GOAL OF THE EXERCISE: Beneath this task are records; print exactly the stretch of them from the line with "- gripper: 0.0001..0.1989" through the line with "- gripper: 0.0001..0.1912", both ends included.

(Extracted data entries)
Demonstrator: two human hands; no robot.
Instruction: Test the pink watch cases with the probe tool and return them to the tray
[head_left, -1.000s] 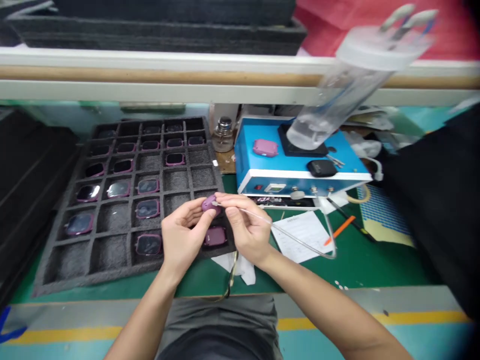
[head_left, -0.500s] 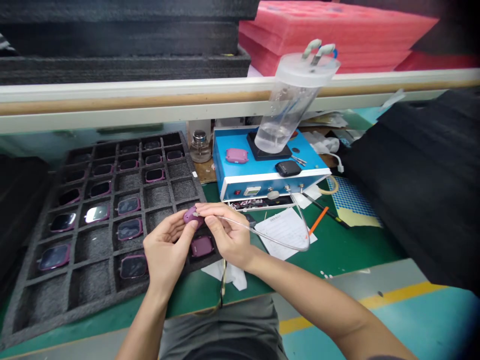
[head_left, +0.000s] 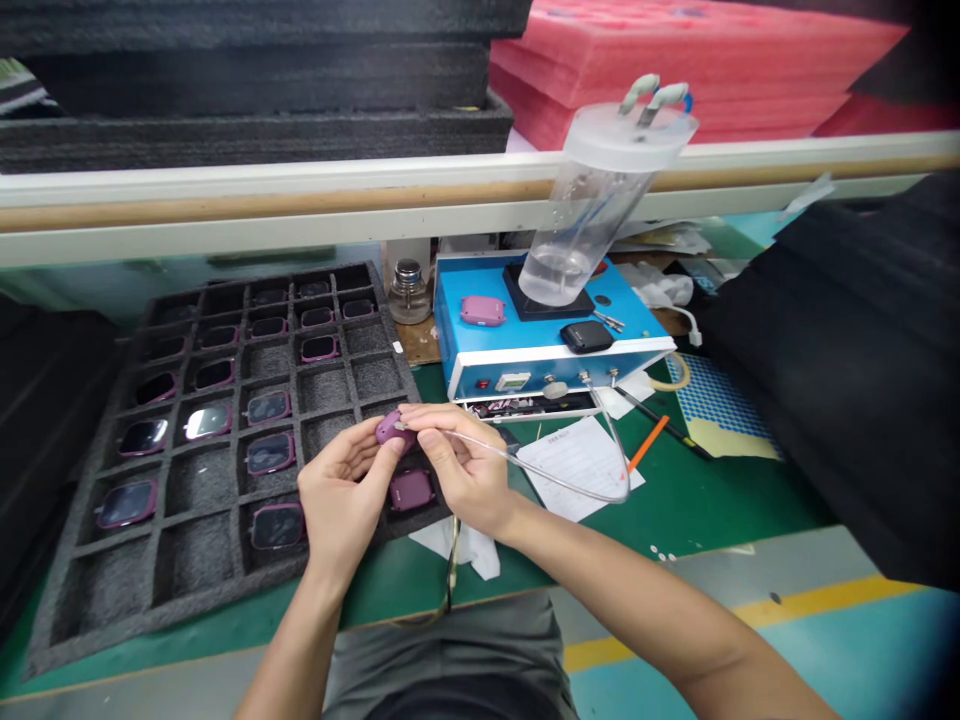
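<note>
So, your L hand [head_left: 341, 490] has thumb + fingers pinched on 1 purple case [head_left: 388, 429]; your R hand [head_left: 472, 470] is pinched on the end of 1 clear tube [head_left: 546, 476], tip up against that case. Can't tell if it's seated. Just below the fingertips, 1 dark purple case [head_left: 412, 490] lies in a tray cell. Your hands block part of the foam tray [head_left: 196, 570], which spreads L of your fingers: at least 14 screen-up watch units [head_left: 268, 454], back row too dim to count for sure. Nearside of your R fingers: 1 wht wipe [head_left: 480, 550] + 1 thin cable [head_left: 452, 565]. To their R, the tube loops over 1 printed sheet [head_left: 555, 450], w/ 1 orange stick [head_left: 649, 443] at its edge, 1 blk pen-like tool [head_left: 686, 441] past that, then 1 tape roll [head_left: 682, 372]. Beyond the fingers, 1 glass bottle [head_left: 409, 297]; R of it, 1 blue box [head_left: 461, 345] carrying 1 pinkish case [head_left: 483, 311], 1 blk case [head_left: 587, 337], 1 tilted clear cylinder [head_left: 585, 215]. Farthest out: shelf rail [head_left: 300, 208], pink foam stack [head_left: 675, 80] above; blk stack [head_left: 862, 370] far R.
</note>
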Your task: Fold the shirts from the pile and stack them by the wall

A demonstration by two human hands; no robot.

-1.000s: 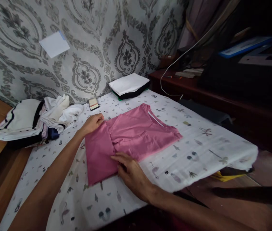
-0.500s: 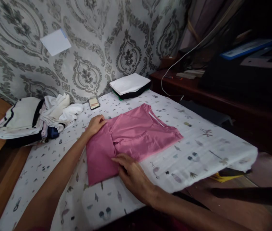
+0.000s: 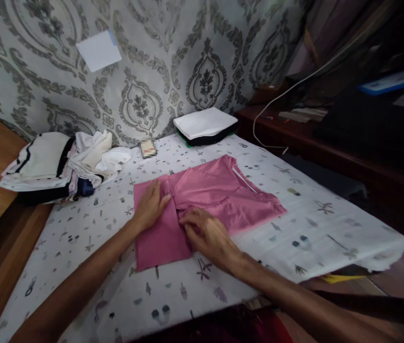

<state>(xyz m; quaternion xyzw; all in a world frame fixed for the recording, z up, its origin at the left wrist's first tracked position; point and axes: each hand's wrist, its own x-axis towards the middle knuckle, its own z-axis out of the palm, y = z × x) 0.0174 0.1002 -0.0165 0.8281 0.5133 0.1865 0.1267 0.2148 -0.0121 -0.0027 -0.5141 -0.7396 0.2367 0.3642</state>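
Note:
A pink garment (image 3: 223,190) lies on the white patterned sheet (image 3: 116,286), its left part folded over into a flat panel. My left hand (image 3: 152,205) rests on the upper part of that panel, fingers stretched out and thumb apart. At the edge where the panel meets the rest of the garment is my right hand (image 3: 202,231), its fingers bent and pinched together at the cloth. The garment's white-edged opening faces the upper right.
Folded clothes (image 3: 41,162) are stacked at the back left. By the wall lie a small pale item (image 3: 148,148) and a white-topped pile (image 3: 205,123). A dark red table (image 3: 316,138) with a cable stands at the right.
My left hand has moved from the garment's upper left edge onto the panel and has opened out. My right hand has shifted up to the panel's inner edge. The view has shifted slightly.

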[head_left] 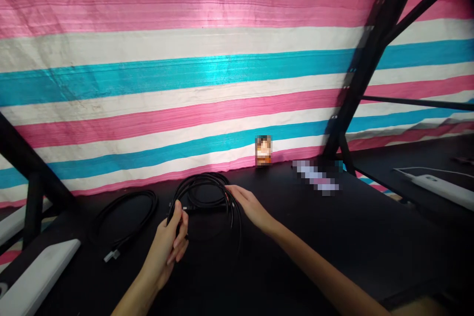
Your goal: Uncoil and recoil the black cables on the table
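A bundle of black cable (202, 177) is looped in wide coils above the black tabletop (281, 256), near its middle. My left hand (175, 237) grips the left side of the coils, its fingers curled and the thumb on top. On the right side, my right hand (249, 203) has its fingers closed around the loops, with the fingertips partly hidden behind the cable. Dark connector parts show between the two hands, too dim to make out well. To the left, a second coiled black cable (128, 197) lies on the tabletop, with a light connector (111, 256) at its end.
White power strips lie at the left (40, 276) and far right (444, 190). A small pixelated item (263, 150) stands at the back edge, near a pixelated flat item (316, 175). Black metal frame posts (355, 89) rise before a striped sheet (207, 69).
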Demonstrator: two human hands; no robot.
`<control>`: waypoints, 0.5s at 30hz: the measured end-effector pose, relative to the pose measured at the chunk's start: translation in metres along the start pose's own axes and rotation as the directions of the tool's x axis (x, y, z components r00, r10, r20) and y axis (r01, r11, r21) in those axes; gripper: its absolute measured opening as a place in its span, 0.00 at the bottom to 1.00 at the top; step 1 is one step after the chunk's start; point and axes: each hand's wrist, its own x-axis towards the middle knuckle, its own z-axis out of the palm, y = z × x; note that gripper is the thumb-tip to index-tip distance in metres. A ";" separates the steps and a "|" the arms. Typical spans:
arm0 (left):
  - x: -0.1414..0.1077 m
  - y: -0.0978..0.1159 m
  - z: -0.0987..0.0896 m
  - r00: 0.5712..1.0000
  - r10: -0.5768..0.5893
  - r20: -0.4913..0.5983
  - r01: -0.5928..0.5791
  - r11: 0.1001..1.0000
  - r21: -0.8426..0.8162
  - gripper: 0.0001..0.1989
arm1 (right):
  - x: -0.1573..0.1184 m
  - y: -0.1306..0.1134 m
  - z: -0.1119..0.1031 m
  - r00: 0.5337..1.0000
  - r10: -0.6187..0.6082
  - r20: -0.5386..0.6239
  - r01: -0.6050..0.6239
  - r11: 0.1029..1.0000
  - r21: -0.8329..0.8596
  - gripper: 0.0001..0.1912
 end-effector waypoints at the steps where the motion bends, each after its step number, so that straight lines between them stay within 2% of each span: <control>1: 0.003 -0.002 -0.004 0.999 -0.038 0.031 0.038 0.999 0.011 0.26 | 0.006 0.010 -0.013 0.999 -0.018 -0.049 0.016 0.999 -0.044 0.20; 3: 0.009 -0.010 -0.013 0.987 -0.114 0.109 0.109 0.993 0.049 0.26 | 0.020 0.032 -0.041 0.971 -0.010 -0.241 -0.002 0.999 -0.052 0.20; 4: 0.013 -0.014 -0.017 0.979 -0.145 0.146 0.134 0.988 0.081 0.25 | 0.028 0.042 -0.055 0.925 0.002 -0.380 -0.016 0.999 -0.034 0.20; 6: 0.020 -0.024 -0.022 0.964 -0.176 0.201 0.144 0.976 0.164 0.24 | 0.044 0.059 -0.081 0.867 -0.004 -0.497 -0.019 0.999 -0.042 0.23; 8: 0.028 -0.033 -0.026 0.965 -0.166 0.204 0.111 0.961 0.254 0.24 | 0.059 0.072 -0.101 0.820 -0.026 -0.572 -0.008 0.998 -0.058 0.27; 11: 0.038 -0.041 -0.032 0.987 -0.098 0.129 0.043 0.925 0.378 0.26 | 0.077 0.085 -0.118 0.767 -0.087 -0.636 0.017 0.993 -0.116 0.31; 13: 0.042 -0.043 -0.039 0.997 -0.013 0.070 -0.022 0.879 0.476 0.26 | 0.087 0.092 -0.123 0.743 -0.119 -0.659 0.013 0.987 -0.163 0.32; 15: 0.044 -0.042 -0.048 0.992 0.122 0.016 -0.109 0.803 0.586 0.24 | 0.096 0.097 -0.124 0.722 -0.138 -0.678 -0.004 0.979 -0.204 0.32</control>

TASK RESULT:
  - gripper: 0.0001..0.1989
arm1 (right):
  - x: -0.1573..0.1184 m
  - y: -0.1306..0.1134 m
  - z: -0.1119..0.1031 m
  - r00: 0.5337..1.0000
  - r10: -0.6187..0.6082
  - r20: -0.5386..0.6239
  - r01: -0.6050..0.6239
  - r11: 0.1029..1.0000
  - r21: -0.8329..0.8596
  - gripper: 0.0001..0.1912

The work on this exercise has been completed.